*Instructions for the task:*
For this task, copy the data that follows exactly, keeping every character.

-------

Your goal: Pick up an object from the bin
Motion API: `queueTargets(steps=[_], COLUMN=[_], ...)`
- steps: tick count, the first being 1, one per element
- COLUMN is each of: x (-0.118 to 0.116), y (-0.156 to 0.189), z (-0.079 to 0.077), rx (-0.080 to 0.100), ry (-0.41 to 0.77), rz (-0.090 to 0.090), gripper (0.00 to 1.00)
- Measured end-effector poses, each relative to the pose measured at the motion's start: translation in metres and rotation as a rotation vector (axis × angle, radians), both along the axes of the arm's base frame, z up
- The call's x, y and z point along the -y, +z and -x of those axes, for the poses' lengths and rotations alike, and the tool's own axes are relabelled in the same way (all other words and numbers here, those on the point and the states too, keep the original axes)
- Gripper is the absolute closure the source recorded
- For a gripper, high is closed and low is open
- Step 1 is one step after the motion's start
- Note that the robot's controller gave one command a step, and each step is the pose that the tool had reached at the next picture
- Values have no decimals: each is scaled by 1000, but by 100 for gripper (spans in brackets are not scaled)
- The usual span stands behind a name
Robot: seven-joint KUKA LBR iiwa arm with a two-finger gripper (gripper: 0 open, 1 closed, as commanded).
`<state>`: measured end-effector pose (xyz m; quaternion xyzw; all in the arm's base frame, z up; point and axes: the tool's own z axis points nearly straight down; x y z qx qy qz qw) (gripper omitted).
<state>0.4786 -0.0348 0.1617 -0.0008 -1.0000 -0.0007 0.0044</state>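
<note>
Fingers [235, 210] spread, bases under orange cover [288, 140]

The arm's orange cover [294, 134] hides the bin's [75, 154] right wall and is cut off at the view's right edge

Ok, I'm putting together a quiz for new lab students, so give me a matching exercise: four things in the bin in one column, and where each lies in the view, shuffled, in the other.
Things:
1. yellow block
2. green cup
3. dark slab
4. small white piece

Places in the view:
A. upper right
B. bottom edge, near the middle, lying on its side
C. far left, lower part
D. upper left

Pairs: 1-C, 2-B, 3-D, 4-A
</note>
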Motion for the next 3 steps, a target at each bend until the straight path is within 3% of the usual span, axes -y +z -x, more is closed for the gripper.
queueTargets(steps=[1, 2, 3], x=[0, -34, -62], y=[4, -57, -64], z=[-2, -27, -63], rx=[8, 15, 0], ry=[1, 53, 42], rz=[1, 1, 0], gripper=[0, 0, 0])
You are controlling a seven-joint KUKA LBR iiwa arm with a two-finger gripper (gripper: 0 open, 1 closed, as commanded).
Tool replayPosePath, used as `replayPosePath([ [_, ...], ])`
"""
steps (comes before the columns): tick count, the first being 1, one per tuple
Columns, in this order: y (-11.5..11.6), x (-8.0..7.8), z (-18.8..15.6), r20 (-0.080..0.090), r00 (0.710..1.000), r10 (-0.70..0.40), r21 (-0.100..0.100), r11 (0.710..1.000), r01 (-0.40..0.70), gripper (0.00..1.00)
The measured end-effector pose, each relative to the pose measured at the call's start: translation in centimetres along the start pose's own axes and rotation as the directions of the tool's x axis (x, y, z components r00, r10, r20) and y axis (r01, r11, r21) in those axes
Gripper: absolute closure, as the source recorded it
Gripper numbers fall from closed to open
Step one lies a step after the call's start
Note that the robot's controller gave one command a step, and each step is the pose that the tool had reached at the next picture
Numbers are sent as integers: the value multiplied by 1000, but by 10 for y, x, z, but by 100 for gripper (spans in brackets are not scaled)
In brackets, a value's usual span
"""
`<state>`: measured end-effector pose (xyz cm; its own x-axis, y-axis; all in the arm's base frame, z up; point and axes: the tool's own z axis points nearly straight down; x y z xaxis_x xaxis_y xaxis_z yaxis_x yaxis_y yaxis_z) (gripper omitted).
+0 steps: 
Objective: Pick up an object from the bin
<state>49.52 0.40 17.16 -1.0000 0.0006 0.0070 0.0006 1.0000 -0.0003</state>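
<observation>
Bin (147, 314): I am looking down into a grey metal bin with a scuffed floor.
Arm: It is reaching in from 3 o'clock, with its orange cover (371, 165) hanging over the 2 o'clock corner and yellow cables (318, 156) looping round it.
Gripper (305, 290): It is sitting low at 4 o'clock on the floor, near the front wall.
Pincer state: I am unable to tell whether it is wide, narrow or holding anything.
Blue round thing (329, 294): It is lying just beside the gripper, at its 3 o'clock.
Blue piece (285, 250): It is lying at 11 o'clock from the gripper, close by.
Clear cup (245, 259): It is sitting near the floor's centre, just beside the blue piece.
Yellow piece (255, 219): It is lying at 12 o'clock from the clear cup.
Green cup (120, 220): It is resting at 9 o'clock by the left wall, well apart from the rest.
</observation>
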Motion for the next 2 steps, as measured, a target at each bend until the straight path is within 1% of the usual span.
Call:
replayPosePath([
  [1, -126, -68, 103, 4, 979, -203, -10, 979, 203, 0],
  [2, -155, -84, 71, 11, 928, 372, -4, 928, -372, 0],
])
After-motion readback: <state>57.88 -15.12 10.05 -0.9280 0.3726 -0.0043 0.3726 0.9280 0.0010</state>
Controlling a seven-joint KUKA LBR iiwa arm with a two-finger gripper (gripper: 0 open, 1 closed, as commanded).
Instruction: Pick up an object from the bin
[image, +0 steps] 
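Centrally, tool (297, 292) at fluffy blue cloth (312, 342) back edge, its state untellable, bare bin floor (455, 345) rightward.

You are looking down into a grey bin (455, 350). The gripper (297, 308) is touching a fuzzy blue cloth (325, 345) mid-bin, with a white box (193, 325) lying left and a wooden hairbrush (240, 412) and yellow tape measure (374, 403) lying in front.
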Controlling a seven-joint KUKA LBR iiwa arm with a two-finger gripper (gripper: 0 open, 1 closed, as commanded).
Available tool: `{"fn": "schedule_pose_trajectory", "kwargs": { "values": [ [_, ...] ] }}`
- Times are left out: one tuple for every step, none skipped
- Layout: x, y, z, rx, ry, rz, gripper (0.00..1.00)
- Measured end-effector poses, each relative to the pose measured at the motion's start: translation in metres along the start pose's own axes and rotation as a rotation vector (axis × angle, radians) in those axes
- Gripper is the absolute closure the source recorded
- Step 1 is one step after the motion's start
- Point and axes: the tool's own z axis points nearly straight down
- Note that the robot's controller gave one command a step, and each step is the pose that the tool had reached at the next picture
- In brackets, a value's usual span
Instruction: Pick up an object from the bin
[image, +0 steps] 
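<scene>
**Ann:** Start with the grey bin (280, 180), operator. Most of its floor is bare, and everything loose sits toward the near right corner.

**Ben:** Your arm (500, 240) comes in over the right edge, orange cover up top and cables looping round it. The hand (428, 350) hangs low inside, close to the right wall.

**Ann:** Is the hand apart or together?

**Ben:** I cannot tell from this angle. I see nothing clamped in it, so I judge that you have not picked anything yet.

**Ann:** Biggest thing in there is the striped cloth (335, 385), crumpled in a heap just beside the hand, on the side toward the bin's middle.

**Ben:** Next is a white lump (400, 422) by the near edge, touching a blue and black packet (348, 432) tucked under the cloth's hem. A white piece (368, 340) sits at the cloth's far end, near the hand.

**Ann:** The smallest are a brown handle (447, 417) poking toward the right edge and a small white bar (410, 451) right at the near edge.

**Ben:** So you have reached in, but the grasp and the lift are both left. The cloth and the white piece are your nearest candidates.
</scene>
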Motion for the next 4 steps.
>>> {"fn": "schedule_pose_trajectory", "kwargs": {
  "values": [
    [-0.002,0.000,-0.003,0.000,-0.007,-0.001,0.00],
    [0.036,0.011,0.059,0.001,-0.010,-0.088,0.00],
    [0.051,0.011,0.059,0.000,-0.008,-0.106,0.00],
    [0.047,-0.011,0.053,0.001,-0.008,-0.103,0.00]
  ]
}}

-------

*Exercise result:*
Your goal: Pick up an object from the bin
Motion API: `queueTargets(steps=[_], COLUMN=[_], ...)`
- steps: tick count, the first being 1, one per element
- COLUMN is each of: x (-0.118 to 0.116), y (-0.156 to 0.189), z (-0.079 to 0.077), rx (-0.080 to 0.100), ry (-0.41 to 0.77), rz (-0.090 to 0.090), gripper (0.00 to 1.00)
- Measured end-effector poses, each relative to the pose measured at the motion's start: translation in metres and rotation as a rotation vector (axis × angle, radians), both along the axes of the arm's base frame, z up
- The call's x, y and z point along the -y, +z and -x of those axes, for the poses' lengths and rotations alike, and the tool's own axes are relabelled in the same way (all other words and numbers here, those on the point and the states too, keep the original axes)
- Gripper is the absolute closure the source recorded
- For a gripper, high is closed and low is open
- Step 1 is one step after the motion's start
- Note that the robot's controller gave one command a step, and each step is the pose that the tool had reached at the next picture
- Values have no decimals: each is scaled by 1000, but by 100 for gripper (spans in brackets are not scaled)
- The usual span stands behind a name
Robot: seven-joint KUKA LBR iiwa arm with a two-finger gripper (gripper: 0 open, 1 closed, as commanded).
`<state>`: measured end-effector pose (xyz m; quaternion xyzw; all in the arm's base frame, z up; point and axes: the tool's own z axis points nearly straight down; x y z qx qy qz qw) (gripper omitted).
<state>0.4786 -0.0348 0.1617 -0.0008 -1.0000 -0.0007 0.0044</state>
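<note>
Fingers [235, 210] spread, bases under orange cover [288, 140]

The arm's orange cover [294, 134] hides the bin's [75, 154] right wall and is cut off at the view's right edge

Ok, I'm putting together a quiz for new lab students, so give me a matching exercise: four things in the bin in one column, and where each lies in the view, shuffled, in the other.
Things:
1. yellow block
2. green cup
3. dark slab
4. small white piece

Places in the view:
A. upper right
B. bottom edge, near the middle, lying on its side
C. far left, lower part
D. upper left

Pairs: 1-C, 2-B, 3-D, 4-A
</note>
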Motion for the next 3 steps, a target at each bend until the straight path is within 3% of the usual span, axes -y +z -x, more is closed for the gripper.
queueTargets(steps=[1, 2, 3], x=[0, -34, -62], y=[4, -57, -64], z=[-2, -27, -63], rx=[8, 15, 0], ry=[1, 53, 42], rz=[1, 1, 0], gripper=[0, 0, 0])
You are controlling a seven-joint KUKA LBR iiwa arm with a two-finger gripper (gripper: 0 open, 1 closed, as commanded).
Tool replayPosePath, used as `replayPosePath([ [_, ...], ])`
"""
steps (comes before the columns): tick count, the first being 1, one per tuple
Columns, in this order: y (-11.5..11.6), x (-8.0..7.8), z (-18.8..15.6), r20 (-0.080..0.090), r00 (0.710..1.000), r10 (-0.70..0.40), r21 (-0.100..0.100), r11 (0.710..1.000), r01 (-0.40..0.70), gripper (0.00..1.00)
The measured end-effector pose, each relative to the pose measured at the call's start: translation in centimetres along the start pose's own axes and rotation as the directions of the tool's x axis (x, y, z components r00, r10, r20) and y axis (r01, r11, r21) in those axes
Gripper: absolute closure, as the source recorded it
Gripper numbers fall from closed to open
Step one lies a step after the call's start
Note that the robot's controller gave one command a step, and each step is the pose that the tool had reached at the next picture
Numbers are sent as integers: the value multiplied by 1000, but by 10 for y, x, z, but by 100 for gripper (spans in brackets are not scaled)
In brackets, a value's usual span
"""
`<state>`: measured end-effector pose (xyz cm; its own x-axis, y-axis; all in the arm's base frame, z up; point and axes: the tool's own z axis points nearly straight down; x y z xaxis_x xaxis_y xaxis_z yaxis_x yaxis_y yaxis_z) (gripper omitted).
+0 steps: 
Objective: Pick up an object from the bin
<state>49.52 0.40 17.16 -1.0000 0.0006 0.0070 0.0006 1.0000 -0.0003</state>
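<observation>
Bin (147, 314): I am looking down into a grey metal bin with a scuffed floor.
Arm: It is reaching in from 3 o'clock, with its orange cover (371, 165) hanging over the 2 o'clock corner and yellow cables (318, 156) looping round it.
Gripper (305, 290): It is sitting low at 4 o'clock on the floor, near the front wall.
Pincer state: I am unable to tell whether it is wide, narrow or holding anything.
Blue round thing (329, 294): It is lying just beside the gripper, at its 3 o'clock.
Blue piece (285, 250): It is lying at 11 o'clock from the gripper, close by.
Clear cup (245, 259): It is sitting near the floor's centre, just beside the blue piece.
Yellow piece (255, 219): It is lying at 12 o'clock from the clear cup.
Green cup (120, 220): It is resting at 9 o'clock by the left wall, well apart from the rest.
</observation>
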Motion for the next 2 steps, as measured, a target at each bend until the straight path is within 1% of the usual span.
Call:
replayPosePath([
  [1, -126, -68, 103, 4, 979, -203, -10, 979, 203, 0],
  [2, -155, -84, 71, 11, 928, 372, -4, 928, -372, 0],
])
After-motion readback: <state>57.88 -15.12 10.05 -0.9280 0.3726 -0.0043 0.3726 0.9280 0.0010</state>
Controlling a seven-joint KUKA LBR iiwa arm with a two-finger gripper (gripper: 0 open, 1 closed, as commanded).
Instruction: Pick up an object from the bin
[image, +0 steps] 
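Centrally, tool (297, 292) at fluffy blue cloth (312, 342) back edge, its state untellable, bare bin floor (455, 345) rightward.

You are looking down into a grey bin (455, 350). The gripper (297, 308) is touching a fuzzy blue cloth (325, 345) mid-bin, with a white box (193, 325) lying left and a wooden hairbrush (240, 412) and yellow tape measure (374, 403) lying in front.
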Controlling a seven-joint KUKA LBR iiwa arm with a two-finger gripper (gripper: 0 open, 1 closed, as commanded).
Available tool: `{"fn": "schedule_pose_trajectory", "kwargs": { "values": [ [_, ...] ] }}`
- Times are left out: one tuple for every step, none skipped
- Layout: x, y, z, rx, ry, rz, gripper (0.00..1.00)
- Measured end-effector poses, each relative to the pose measured at the motion's start: translation in metres along the start pose's own axes and rotation as a rotation vector (axis × angle, radians) in those axes
- Gripper is the absolute closure the source recorded
- Step 1 is one step after the motion's start
- Point and axes: the tool's own z axis points nearly straight down
- Note that the robot's controller gave one command a step, and each step is the pose that the tool had reached at the next picture
- In brackets, a value's usual span
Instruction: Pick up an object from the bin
[image, +0 steps] 
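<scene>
**Ann:** Start with the grey bin (280, 180), operator. Most of its floor is bare, and everything loose sits toward the near right corner.

**Ben:** Your arm (500, 240) comes in over the right edge, orange cover up top and cables looping round it. The hand (428, 350) hangs low inside, close to the right wall.

**Ann:** Is the hand apart or together?

**Ben:** I cannot tell from this angle. I see nothing clamped in it, so I judge that you have not picked anything yet.

**Ann:** Biggest thing in there is the striped cloth (335, 385), crumpled in a heap just beside the hand, on the side toward the bin's middle.

**Ben:** Next is a white lump (400, 422) by the near edge, touching a blue and black packet (348, 432) tucked under the cloth's hem. A white piece (368, 340) sits at the cloth's far end, near the hand.

**Ann:** The smallest are a brown handle (447, 417) poking toward the right edge and a small white bar (410, 451) right at the near edge.

**Ben:** So you have reached in, but the grasp and the lift are both left. The cloth and the white piece are your nearest candidates.
</scene>
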Motion for the next 4 steps.
>>> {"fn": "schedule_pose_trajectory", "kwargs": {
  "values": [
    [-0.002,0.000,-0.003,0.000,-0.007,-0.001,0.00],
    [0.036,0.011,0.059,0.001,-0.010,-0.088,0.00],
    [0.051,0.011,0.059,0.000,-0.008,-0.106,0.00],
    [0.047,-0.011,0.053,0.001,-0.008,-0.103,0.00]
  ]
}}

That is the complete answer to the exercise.